Die Nach­un­ter­su­chun­gen

Die Lang­zeit­über­wa­chung von Mor­bus Crohn-Pati­en­ten im ambu­lan­ten Bereich zielt dar­auf ab, die Exazer­ba­tio­nen und die Kom­pli­ka­tio­nen der Erkran­kung früh­zei­tig zu erken­nen und die Behand­lungs­er­geb­nisse zu überwachen.

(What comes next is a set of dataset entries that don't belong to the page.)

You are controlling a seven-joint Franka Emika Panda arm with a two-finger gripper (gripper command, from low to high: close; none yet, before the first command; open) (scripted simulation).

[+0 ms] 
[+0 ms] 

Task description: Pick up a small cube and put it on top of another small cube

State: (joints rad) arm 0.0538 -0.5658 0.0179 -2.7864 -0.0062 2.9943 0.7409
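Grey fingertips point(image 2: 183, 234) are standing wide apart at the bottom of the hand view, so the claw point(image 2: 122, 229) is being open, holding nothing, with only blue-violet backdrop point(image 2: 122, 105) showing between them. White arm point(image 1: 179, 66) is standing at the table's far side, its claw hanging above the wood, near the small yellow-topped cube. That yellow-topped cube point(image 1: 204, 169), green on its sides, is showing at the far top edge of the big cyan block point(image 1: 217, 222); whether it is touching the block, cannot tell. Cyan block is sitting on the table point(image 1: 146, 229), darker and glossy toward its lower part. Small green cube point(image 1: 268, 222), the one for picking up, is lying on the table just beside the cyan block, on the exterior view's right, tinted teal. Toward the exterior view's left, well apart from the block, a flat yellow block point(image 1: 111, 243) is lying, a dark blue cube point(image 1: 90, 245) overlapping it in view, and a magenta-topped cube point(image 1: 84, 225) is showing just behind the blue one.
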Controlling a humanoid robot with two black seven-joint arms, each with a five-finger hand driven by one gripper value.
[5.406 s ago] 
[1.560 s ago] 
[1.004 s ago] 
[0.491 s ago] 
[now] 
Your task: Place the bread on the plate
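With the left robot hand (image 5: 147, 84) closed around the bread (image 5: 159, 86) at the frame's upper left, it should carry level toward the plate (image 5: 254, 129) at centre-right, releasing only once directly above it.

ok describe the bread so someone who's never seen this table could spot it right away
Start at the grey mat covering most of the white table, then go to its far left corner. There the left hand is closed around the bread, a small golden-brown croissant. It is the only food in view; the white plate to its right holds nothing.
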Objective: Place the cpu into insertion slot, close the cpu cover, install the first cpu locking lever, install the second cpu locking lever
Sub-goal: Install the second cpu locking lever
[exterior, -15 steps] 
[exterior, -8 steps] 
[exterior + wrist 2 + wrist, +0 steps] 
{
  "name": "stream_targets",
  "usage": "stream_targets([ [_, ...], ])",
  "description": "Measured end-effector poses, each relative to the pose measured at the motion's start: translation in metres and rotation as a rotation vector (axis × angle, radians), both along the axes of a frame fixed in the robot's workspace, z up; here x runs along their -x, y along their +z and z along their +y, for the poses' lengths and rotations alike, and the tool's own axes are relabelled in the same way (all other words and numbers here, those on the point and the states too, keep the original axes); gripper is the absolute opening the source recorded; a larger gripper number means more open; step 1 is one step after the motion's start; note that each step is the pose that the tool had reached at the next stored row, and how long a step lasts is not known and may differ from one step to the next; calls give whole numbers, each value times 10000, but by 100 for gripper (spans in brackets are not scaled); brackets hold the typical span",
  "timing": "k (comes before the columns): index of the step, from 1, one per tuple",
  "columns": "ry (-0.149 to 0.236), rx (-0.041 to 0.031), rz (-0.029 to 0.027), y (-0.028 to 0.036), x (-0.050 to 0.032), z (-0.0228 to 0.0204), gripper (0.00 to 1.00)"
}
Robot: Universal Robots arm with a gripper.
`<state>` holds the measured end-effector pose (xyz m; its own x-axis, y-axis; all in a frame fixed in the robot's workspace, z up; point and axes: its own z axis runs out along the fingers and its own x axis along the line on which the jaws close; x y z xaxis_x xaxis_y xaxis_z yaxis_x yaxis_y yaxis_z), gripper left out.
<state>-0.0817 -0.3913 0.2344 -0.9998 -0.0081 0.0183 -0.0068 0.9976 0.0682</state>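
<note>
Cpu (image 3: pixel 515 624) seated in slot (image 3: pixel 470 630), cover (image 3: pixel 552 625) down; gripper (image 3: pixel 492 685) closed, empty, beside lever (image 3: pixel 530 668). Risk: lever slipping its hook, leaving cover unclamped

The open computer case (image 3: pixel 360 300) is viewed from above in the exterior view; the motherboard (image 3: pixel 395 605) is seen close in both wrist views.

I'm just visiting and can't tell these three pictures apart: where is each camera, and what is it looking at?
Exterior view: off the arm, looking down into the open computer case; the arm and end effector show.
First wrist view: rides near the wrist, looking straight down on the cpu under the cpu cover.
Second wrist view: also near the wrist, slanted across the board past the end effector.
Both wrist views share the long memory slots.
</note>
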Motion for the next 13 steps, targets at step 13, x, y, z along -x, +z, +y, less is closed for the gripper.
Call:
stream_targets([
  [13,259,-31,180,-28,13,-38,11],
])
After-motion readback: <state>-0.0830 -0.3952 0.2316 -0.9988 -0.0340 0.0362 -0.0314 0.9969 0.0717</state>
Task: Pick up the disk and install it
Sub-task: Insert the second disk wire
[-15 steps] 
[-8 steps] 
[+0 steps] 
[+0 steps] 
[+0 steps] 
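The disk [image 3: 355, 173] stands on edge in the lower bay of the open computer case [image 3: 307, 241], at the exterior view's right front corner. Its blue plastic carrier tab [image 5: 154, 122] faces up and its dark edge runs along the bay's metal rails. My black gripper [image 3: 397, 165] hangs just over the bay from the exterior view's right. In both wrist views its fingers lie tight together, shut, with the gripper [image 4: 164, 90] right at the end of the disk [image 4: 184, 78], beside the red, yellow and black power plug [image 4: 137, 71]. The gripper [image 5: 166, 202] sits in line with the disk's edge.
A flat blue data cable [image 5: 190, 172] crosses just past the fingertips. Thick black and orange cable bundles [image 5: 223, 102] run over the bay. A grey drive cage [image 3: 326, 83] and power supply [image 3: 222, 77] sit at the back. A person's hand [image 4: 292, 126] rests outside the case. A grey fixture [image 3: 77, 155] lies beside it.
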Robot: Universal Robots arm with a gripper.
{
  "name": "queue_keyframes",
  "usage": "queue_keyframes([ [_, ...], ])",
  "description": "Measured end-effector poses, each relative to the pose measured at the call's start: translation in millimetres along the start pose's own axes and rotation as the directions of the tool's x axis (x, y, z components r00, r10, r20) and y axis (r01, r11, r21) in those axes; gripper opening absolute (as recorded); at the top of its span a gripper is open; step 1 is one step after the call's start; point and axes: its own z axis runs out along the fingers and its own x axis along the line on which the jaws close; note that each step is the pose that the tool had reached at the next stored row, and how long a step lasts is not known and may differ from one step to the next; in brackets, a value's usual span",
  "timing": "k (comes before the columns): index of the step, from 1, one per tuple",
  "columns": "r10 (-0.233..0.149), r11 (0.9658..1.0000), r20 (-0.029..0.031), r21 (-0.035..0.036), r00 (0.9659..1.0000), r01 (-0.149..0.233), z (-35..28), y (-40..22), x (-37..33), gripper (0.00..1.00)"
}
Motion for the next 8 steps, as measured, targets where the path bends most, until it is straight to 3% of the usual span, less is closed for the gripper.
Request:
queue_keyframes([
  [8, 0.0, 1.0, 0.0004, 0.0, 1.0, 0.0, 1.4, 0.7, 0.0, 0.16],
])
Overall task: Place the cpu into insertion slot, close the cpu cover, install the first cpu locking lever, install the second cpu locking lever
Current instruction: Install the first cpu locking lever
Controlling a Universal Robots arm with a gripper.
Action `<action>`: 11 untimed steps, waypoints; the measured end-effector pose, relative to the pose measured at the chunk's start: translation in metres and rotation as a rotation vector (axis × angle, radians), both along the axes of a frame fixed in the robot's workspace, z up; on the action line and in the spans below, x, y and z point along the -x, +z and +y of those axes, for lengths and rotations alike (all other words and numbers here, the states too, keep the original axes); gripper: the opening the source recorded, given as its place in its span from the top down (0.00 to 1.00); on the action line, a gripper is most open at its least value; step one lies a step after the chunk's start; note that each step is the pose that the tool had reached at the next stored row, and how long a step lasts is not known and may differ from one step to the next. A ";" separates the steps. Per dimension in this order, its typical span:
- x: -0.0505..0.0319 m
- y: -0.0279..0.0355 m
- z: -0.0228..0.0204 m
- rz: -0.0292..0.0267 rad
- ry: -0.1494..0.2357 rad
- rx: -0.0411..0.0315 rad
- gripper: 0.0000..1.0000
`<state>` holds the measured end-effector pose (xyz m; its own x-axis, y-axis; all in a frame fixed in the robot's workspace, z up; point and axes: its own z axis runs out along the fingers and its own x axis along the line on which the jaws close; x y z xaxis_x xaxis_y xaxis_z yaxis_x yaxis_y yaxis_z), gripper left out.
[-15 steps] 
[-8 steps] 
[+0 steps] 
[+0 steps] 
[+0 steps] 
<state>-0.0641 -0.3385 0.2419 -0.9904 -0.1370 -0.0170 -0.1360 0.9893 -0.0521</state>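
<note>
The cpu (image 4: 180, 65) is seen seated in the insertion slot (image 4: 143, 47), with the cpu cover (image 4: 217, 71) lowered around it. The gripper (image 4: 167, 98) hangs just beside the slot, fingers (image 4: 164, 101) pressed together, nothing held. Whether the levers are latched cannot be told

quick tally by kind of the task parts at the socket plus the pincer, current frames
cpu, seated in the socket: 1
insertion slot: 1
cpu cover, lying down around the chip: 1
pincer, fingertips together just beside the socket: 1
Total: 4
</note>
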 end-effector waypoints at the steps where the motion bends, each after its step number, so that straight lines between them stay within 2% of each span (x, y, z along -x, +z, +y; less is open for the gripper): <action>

Es wird emp­foh­len, das Vor­han­den­sein von Krank­heits­sym­pto­men fest­zu­stel­len, das Gewicht zu bestim­men, eine Unter­su­chung des Bau­ches durch­zu­füh­ren, das Blut zu unter­su­chen, die Leber­tests durch­zu­füh­ren. Auch wenn sich der Pati­ent in einer kli­ni­schen Remis­sion befin­det. Der Pati­ent muss die Not­wen­dig­keit ver­ste­hen, früh­zei­tig einen Arzt auf­zu­su­chen, wenn Sym­ptome der Krank­heit auftreten.

Wirk­sam­keit der Behandlung

Das Ver­schwin­den der Sym­ptome, die Nor­ma­li­sie­rung des endo­sko­pi­schen Mus­ters und die Labor­werte zeu­gen von der Wirk­sam­keit der Therapie.

Die Bewer­tung der Wirk­sam­keit der The­ra­pie erfolgt inner­halb weni­ger Wochen. Die Behand­lungs­er­geb­nisse wer­den nach dem Zeit­punkt des Ver­schwin­dens der Sym­ptom­e­be­wer­tet. Diese sind die Häu­fig­keit von Stuhl, die Bauch­schmer­zen, die Anore­xie, die Dys­pep­sie, das Fie­ber, die Tachy­kar­die und die Labor­pa­ra­me­ter wie das Hämo­glo­bin, die Erythrozyten.

Pro­gnose

Die Mor­bus Crohn ist unheil­bar, mit einer Rück­fall­rate von bis zu 10% pro Jahr.

Bei ent­spre­chen­der Behand­lung kön­nen die Pati­en­ten mit ihrer Krank­heit koexis­tie­ren und ein erfüll­tes Leben über viele Jahre füh­ren. Wenn Kom­pli­ka­tio­nen auf­tre­ten, ist die Pro­gnose ungünstig.

Die Vor­beu­gung

Es wurde keine spe­zi­fi­sche Pro­phy­laxe ent­wi­ckelt, da die Ursa­che der Erkran­kung unklar ist.